<<<<
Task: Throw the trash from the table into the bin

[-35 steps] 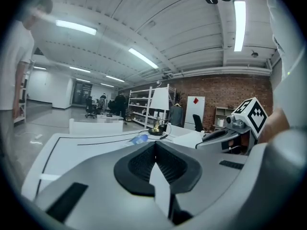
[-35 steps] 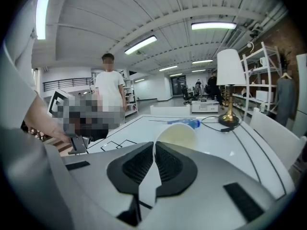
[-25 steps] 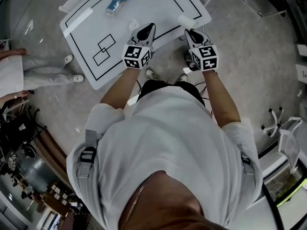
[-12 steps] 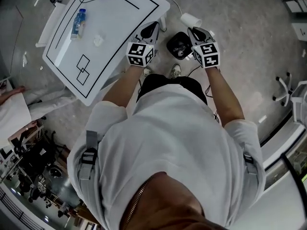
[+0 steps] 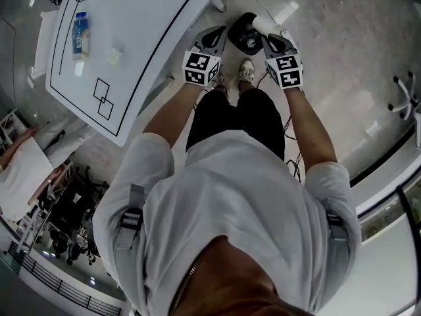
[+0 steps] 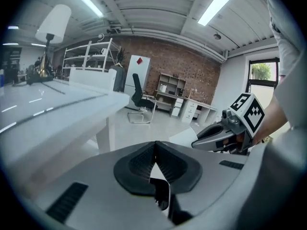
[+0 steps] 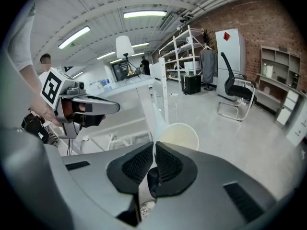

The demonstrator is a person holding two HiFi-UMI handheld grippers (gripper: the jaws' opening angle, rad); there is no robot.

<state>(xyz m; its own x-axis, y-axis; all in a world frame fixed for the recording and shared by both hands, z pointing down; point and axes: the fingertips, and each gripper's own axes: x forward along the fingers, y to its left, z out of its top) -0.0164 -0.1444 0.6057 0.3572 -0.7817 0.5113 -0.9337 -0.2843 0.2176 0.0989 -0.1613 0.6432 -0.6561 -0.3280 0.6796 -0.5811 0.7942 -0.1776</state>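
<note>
The paper cup point(image 5: 263, 24) is right at the bin point(image 5: 237, 42). From above it sits over the bin's far edge, but I can't tell how high over it. It is not in the bin yet. The right tongs point(image 5: 272, 39) have it by the rim. They are almost shut, and the thin cup wall is pinched between the pads. In the right gripper view the cup's open mouth shows just past the tips.

The left tongs point(image 5: 215, 38) are on the other side of the bin, close to it. They are shut tight, and I see nothing in them.

So I think the task is part way done. One piece of trash is about to go in. The next step looks like letting go of the cup over the bin's opening.

More is left. The counter point(image 5: 154, 18) is off to one side of the bin. A bottle point(image 5: 80, 35) lies on it, well away from the bin. A small crumpled paper point(image 5: 116, 54) lies near the bottle, a bit closer to the bin. Both need a trip to the bin, I would say.
</note>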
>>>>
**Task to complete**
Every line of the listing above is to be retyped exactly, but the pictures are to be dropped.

**Answer space**
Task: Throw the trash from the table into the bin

[-35 steps] 
[-35 steps] 
[-25 steps] 
[-12 steps] 
[+0 steps] 
[+0 steps] 
[+0 steps] 

The demonstrator is a person holding two HiFi-UMI handheld grippers (gripper: the jaws' opening angle, rad); there is no robot.

<state>(xyz m; its own x-axis, y-axis; all in a world frame fixed for the recording and shared by both hands, z pointing down; point and axes: the fingertips, and each gripper's own axes: x forward along the fingers, y to its left, z out of its top) -0.0164 -0.1444 0.6057 0.3572 -0.7817 0.5113 -0.9337 -0.2843 0.2176 0.0989 -0.1613 0.6432 -0.6561 -0.3280 0.6796 -0.5811 0.7942 -0.1776</state>
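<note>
The paper cup point(image 5: 263, 24) is right at the bin point(image 5: 237, 42). From above it sits over the bin's far edge, but I can't tell how high over it. It is not in the bin yet. The right tongs point(image 5: 272, 39) have it by the rim. They are almost shut, and the thin cup wall is pinched between the pads. In the right gripper view the cup's open mouth shows just past the tips.

The left tongs point(image 5: 215, 38) are on the other side of the bin, close to it. They are shut tight, and I see nothing in them.

So I think the task is part way done. One piece of trash is about to go in. The next step looks like letting go of the cup over the bin's opening.

More is left. The counter point(image 5: 154, 18) is off to one side of the bin. A bottle point(image 5: 80, 35) lies on it, well away from the bin. A small crumpled paper point(image 5: 116, 54) lies near the bottle, a bit closer to the bin. Both need a trip to the bin, I would say.
</note>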

Nothing else remains to be done in this exercise.